● YOUR OBJECTIVE: Copy all lines holding the word "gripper" from the entries.

● INPUT DATA:
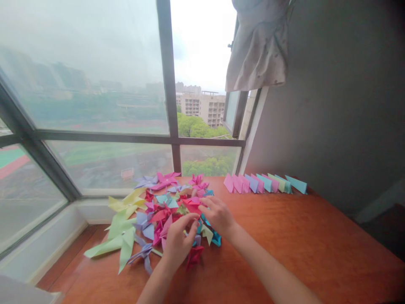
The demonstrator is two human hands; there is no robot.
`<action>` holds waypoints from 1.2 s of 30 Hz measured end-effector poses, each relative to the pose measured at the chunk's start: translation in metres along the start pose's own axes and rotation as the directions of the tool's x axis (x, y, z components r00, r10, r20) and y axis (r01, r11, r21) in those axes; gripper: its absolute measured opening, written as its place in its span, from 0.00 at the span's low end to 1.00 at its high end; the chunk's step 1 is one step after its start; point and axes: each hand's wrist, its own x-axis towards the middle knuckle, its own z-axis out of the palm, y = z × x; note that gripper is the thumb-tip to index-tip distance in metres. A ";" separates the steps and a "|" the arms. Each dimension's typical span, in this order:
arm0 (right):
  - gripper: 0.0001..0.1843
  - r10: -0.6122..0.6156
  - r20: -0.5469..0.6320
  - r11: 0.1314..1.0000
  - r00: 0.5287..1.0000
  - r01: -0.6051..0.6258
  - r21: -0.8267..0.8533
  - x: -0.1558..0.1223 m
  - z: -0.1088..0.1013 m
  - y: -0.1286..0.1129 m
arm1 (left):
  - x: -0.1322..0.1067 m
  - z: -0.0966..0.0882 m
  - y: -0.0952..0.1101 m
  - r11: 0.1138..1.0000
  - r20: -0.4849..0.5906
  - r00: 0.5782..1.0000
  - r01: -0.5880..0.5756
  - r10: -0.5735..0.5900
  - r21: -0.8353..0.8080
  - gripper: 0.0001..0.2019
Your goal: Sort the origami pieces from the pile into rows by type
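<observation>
A pile of colourful paper pinwheels and folded paper shapes lies on the wooden table, and both my hands are over its right side. My left hand [181,237] is closed, thumb and forefinger brought together at the lower edge of a red folded paper [191,205]. From the right, my right hand [219,216] pinches the same paper with its fingertips. Small details at the fingertips are hidden. Below my left hand lies a dark red folded paper [194,256]. A pale green folded piece [206,233] sits under my right hand.
A row of folded papers [261,183] in pink, purple, blue and green stands along the table's back edge. Large green pinwheels [122,238] and a yellow pinwheel [128,202] lie at the left. Windows rise behind the table [284,236]; a cloth garment [257,50] hangs above.
</observation>
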 end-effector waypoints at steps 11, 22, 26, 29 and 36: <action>0.10 0.617 -0.087 0.665 0.782 -0.459 0.590 -0.017 -0.052 0.021 | -0.002 -0.002 0.006 0.995 -0.043 0.998 0.034 -0.038 -0.090 0.09; 0.17 0.772 0.261 0.206 0.579 -0.616 0.760 -0.068 -0.077 0.017 | 0.001 -0.001 0.017 0.816 0.115 0.965 0.261 -0.236 -0.516 0.22; 0.17 0.760 0.306 0.154 0.573 -0.617 0.772 -0.081 -0.072 0.015 | 0.000 0.000 0.019 0.788 0.197 0.946 0.324 -0.258 -0.524 0.17; 0.18 0.752 0.331 0.123 0.570 -0.615 0.779 -0.085 -0.070 0.013 | 0.000 0.002 0.018 0.791 0.209 0.943 0.330 -0.257 -0.516 0.13; 0.22 0.755 0.356 0.091 0.550 -0.626 0.775 -0.083 -0.077 0.006 | -0.001 0.005 0.008 0.781 0.233 0.942 0.332 -0.243 -0.529 0.11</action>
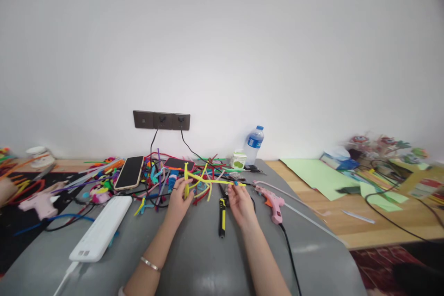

● ANSWER SPACE:
`<action>` holds waypoints from 1.2 s of 30 Hz measured end-effector poses, each relative to the pose measured at the chunk's start: translation in metres along the start pose's own axes and rotation as the directions of the tool's x axis (x, y, z components r00, r10, r20) and y axis (r01, r11, r21) in those axes; gripper: its absolute measured opening, written as its place in its span, from 0.00 at the span's low end to 1.00 at its high end; the chunk's step 1 is one step after its start; point and axes: each hand's wrist, its own x-axis towards the middle knuckle, its own z-axis out of the palm, y = z × x; note that gripper is the thumb-tip to index-tip distance in metres. A ";" separates the steps and a "|" the arms. Each dimension's typical span, in this order:
  - gripper: 0.0001..0.1843
  - gripper: 0.0001..0.2019

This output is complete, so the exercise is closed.